Though Japan has a history of viewing outsiders with suspicion, Chinese tourists are finding an open door for their money. On top of their travel expenses, Chinese buy more than ¥120,000 ($1,000) worth of goods, on average, during trips to Japan, twice as much as their nearest rivals, Russians, according to the Japan Tourism Agency.
To attract more spending, the government last October expanded a sales-tax exemption for overseas visitors, previously limited to durable goods such as cameras and rice cookers, to include consumables such as sake and cosmetics. Tax-free spending by foreigners at 46 retail outlets surveyed by the Japan Department Stores Association shot up to ¥9.2 billion in November from ¥4.8 billion in September.

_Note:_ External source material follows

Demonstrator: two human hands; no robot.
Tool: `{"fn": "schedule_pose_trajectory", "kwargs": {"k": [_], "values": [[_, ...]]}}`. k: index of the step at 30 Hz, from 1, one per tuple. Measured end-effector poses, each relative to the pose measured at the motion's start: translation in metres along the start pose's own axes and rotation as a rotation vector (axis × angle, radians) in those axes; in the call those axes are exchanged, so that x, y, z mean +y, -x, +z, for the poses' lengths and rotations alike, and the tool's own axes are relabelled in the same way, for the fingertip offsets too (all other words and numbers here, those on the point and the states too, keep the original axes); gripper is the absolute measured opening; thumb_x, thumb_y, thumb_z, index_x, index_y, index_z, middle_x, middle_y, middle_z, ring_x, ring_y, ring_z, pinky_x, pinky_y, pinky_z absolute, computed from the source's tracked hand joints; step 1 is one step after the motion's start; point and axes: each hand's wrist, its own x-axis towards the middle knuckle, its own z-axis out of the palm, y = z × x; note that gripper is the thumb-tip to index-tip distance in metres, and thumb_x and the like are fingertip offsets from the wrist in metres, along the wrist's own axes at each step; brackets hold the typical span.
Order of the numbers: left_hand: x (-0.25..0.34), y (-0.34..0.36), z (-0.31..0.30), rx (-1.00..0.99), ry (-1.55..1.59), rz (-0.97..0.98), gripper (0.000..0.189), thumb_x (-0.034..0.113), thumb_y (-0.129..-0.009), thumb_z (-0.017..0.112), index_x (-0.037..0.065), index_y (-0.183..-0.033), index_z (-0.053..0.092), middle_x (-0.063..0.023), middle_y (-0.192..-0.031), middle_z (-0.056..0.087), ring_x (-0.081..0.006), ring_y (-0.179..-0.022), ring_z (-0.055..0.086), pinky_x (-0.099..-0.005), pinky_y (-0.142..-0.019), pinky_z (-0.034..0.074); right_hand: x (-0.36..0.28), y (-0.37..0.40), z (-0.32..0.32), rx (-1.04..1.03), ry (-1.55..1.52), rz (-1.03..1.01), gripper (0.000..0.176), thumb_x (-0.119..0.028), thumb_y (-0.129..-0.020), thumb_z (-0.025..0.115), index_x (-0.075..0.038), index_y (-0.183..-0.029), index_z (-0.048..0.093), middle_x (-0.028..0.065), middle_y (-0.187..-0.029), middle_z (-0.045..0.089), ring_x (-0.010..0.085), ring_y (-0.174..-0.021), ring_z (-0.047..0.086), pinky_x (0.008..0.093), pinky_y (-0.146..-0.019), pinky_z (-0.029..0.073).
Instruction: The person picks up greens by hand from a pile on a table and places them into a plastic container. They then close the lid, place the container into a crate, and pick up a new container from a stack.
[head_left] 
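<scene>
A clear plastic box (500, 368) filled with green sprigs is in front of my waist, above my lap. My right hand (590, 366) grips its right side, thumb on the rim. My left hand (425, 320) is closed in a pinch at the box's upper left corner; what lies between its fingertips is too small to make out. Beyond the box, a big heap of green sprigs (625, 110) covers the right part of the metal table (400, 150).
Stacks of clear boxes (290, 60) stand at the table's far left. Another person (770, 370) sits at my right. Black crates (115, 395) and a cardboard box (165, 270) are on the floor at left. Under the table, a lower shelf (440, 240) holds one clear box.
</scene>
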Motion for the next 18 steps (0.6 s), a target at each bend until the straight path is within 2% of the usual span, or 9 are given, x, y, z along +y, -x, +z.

Shiseido Co., the Japanese cosmetics provider, says it has at least one Chinese-speaking staff member on standby at all times at its flagship store in Tokyo’s Ginza district. After Japan raised the sales tax last year, Yodobashi Camera, a giant electronics emporium in Akihabara, turned the increase into a marketing pitch, posting signs in Chinese advertising that all items were now 8% off the price shown, instead of 5% before the tax was raised.
Tax-free sales have accounted for as much as 10% of revenue in some recent months at the Ginza Mitsukoshi department store, according to its owner, Mitsukoshi Isetan Holdings Ltd.
Guarding three extra-large shopping bags near the Mitsukoshi entrance, Xu Ke, a teenager from Sichuan province in China, showed off purchases such as a new air freshener as he waited for his mother to return from the shoe department.
“The tour bus is leaving in five minutes,” he said. “But my mother wants to keep shopping.”